**Data under study**
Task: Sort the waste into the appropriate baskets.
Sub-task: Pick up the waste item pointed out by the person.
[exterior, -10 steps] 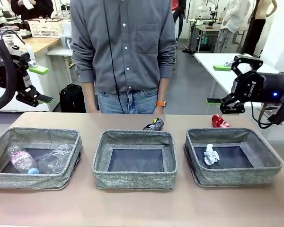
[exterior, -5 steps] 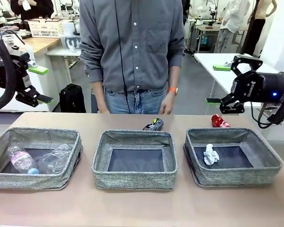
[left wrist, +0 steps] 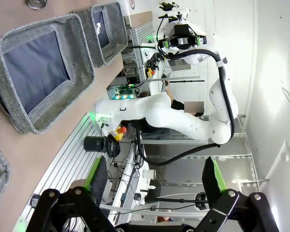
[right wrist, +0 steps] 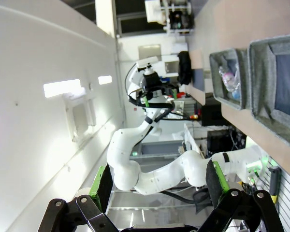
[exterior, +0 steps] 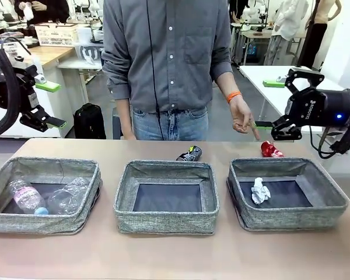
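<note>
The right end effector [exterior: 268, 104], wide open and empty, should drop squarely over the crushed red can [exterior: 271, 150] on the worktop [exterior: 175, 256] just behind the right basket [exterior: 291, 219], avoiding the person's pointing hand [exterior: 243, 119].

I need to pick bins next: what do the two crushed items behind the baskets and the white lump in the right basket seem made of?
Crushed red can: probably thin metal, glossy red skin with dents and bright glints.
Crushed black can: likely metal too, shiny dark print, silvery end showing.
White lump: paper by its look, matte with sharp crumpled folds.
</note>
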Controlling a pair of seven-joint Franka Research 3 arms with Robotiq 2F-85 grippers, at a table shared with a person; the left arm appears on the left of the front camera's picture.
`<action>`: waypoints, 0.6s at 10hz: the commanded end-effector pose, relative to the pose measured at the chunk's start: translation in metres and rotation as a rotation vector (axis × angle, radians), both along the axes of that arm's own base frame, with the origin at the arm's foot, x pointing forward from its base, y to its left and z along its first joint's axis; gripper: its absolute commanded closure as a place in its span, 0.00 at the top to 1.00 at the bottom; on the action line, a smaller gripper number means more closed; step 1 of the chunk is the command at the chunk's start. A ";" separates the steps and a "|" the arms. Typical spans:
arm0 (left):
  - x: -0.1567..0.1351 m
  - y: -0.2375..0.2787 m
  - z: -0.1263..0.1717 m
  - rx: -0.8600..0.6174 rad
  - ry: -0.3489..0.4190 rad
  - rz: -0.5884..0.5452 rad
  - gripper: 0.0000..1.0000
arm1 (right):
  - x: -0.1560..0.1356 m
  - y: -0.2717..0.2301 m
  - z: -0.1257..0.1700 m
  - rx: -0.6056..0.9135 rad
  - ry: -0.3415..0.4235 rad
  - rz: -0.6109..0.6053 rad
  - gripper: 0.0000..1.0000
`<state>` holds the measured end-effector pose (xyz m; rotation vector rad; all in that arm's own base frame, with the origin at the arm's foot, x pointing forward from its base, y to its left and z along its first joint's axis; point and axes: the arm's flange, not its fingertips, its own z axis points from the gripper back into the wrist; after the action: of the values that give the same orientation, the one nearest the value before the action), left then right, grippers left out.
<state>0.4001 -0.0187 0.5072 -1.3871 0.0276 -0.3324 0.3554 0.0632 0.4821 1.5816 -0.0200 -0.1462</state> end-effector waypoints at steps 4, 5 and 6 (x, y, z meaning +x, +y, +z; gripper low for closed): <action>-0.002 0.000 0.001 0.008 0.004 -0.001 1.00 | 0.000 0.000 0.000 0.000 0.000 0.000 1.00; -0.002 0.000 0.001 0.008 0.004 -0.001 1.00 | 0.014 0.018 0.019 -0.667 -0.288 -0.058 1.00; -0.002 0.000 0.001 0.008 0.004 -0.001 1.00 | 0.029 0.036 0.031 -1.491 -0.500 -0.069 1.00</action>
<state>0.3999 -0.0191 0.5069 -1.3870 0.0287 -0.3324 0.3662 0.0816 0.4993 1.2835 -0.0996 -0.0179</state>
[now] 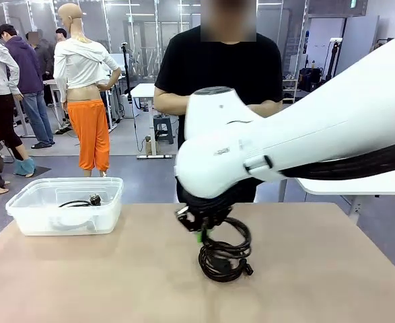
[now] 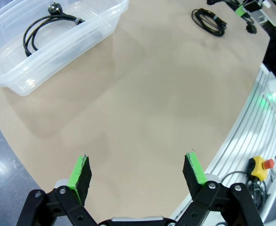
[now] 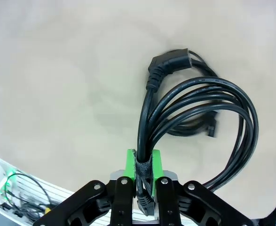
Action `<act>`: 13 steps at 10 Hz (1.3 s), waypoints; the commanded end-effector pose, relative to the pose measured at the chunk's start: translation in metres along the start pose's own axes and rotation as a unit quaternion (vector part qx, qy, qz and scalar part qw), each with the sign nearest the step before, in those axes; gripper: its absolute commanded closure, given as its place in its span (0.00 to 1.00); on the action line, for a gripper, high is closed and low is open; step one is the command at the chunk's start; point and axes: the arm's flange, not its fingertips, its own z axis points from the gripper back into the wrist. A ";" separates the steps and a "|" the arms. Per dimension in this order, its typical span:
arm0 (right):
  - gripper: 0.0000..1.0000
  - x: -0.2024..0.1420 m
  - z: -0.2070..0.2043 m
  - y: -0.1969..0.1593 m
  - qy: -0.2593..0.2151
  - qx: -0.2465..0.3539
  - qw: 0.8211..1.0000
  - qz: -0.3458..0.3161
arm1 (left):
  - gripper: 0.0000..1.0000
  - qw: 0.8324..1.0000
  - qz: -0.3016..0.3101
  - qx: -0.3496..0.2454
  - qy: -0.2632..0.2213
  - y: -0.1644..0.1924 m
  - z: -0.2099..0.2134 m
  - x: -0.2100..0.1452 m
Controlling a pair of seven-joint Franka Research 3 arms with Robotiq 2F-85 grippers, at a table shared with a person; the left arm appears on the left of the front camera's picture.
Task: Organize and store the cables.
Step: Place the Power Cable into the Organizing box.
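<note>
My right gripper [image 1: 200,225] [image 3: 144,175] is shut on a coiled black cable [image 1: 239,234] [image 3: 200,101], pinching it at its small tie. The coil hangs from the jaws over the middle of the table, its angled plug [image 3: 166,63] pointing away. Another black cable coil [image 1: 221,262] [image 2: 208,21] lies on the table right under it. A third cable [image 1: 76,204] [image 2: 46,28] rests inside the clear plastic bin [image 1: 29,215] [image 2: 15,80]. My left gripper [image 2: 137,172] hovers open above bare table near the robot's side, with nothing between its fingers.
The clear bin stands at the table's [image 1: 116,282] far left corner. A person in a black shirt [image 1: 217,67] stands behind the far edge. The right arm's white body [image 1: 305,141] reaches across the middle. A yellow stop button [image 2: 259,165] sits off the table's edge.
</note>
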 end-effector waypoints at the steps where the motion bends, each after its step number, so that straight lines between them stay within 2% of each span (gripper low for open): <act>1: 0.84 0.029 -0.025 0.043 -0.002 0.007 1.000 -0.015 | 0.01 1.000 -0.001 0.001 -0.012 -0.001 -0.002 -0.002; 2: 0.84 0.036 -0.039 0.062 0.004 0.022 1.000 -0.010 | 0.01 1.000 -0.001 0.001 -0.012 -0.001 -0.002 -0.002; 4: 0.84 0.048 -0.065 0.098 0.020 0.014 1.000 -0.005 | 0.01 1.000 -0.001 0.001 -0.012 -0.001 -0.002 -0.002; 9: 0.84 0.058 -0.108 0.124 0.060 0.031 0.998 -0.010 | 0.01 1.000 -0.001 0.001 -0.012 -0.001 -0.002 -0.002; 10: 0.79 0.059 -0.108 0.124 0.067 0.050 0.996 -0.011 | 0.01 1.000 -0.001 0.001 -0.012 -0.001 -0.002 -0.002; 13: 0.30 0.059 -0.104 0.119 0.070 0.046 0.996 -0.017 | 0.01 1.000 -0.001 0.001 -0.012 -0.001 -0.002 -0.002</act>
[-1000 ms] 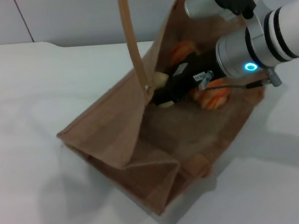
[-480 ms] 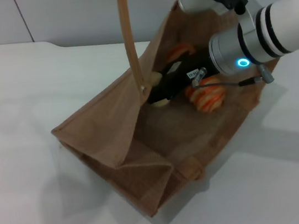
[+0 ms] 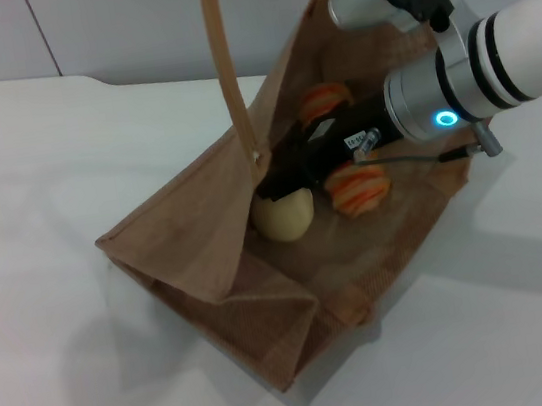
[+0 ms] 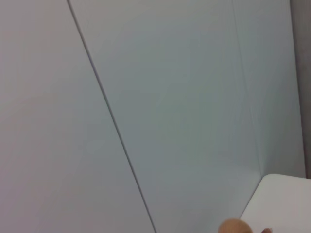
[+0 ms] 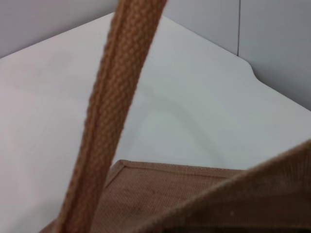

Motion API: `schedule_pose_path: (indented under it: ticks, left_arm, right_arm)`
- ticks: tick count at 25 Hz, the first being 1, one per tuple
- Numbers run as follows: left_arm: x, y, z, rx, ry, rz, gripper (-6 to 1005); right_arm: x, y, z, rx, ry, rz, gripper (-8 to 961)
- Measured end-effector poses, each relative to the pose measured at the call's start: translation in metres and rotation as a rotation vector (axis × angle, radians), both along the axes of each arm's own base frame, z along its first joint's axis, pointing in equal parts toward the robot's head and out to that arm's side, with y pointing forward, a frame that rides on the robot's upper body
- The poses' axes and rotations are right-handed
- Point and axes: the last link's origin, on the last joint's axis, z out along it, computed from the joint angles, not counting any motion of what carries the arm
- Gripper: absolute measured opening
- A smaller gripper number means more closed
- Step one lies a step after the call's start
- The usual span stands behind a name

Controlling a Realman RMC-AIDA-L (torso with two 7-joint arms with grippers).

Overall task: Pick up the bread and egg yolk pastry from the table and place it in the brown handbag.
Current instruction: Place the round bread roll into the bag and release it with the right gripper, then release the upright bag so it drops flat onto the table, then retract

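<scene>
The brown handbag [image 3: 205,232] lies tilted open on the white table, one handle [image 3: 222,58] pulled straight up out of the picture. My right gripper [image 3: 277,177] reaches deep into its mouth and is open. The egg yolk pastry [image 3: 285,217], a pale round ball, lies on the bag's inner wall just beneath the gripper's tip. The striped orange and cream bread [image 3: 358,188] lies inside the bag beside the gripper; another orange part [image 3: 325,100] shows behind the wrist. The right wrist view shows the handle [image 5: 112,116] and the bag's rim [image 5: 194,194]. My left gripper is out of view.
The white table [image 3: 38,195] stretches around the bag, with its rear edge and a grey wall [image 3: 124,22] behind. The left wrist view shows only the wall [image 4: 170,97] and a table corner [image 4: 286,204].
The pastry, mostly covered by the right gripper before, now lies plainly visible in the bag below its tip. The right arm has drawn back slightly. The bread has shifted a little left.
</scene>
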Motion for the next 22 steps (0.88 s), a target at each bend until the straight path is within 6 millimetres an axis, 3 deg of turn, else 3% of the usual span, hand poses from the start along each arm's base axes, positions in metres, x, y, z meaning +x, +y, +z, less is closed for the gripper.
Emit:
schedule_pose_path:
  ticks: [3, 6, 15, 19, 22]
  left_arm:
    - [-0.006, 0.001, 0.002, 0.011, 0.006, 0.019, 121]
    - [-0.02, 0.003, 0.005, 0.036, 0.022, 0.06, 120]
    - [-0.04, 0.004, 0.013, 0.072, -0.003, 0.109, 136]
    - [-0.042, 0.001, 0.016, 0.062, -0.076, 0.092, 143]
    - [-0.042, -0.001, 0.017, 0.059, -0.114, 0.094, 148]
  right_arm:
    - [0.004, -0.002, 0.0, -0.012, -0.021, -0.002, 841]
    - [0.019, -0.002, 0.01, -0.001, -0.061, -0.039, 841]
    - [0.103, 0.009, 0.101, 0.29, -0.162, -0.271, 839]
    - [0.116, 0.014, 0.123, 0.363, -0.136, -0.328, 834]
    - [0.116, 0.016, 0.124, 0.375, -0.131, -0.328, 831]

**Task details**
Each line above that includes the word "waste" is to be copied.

**Result of this task**
Task: Sort the waste into the appropriate baskets.
Sub-task: Pick up the waste item pointed out by the person.

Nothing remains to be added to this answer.